* **Assignment**
Supply the number of lines in the listing below in which the word "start" occurs, and nothing else.

—————

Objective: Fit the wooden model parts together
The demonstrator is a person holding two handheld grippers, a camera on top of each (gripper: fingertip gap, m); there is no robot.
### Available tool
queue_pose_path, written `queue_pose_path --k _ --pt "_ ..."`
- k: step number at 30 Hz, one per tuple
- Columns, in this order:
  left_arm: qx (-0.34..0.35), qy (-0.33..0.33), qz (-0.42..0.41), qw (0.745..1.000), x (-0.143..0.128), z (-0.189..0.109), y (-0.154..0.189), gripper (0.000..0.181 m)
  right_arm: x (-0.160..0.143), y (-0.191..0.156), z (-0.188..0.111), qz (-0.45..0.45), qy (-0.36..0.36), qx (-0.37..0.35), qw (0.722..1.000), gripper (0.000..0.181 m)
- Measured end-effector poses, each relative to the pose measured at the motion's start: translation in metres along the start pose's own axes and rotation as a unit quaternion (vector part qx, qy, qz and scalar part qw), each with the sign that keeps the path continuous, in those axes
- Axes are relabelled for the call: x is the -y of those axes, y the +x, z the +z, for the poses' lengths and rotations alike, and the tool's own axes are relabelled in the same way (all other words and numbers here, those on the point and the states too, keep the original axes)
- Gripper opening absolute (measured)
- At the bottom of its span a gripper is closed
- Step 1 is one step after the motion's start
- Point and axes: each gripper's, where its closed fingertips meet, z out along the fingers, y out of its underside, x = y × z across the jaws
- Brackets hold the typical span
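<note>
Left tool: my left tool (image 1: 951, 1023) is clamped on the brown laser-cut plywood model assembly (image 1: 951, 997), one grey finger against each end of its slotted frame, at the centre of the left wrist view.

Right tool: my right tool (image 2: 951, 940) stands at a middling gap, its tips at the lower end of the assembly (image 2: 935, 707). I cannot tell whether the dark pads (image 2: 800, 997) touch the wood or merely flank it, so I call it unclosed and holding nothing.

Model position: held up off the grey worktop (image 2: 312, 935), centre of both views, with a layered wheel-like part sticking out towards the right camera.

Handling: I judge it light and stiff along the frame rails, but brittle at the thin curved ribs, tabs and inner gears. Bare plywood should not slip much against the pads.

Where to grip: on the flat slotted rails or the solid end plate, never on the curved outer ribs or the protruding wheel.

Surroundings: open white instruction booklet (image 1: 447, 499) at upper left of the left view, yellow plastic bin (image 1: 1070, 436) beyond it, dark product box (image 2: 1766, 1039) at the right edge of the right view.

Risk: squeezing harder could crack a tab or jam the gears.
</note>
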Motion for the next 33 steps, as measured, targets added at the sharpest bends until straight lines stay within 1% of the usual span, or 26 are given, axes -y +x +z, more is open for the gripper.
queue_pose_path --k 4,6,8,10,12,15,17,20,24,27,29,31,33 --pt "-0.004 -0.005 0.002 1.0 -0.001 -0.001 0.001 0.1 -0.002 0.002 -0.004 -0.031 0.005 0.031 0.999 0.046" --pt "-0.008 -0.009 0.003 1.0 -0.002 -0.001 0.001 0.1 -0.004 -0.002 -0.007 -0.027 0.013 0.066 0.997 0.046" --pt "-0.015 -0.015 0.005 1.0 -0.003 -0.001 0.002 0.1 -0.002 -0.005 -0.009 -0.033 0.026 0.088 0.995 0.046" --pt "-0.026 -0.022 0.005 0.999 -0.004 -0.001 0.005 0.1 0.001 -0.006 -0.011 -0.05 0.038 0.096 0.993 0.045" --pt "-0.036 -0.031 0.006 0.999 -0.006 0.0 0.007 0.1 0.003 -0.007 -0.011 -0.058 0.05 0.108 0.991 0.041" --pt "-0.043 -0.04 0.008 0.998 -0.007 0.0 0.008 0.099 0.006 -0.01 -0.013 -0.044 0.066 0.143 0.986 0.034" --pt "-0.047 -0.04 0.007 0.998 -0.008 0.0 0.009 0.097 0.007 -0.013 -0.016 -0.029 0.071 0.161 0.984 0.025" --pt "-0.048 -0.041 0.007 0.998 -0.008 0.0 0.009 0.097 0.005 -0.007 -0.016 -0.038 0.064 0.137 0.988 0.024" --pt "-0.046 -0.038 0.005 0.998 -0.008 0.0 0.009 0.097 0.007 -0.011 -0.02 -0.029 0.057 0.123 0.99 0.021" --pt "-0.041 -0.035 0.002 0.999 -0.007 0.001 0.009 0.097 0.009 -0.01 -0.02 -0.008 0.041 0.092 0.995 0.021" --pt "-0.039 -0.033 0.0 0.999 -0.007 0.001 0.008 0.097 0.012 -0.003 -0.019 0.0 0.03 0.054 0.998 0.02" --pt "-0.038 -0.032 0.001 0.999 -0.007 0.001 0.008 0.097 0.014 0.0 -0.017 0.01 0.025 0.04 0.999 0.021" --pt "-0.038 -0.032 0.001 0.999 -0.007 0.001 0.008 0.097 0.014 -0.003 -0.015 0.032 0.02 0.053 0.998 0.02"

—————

* **Response below**
2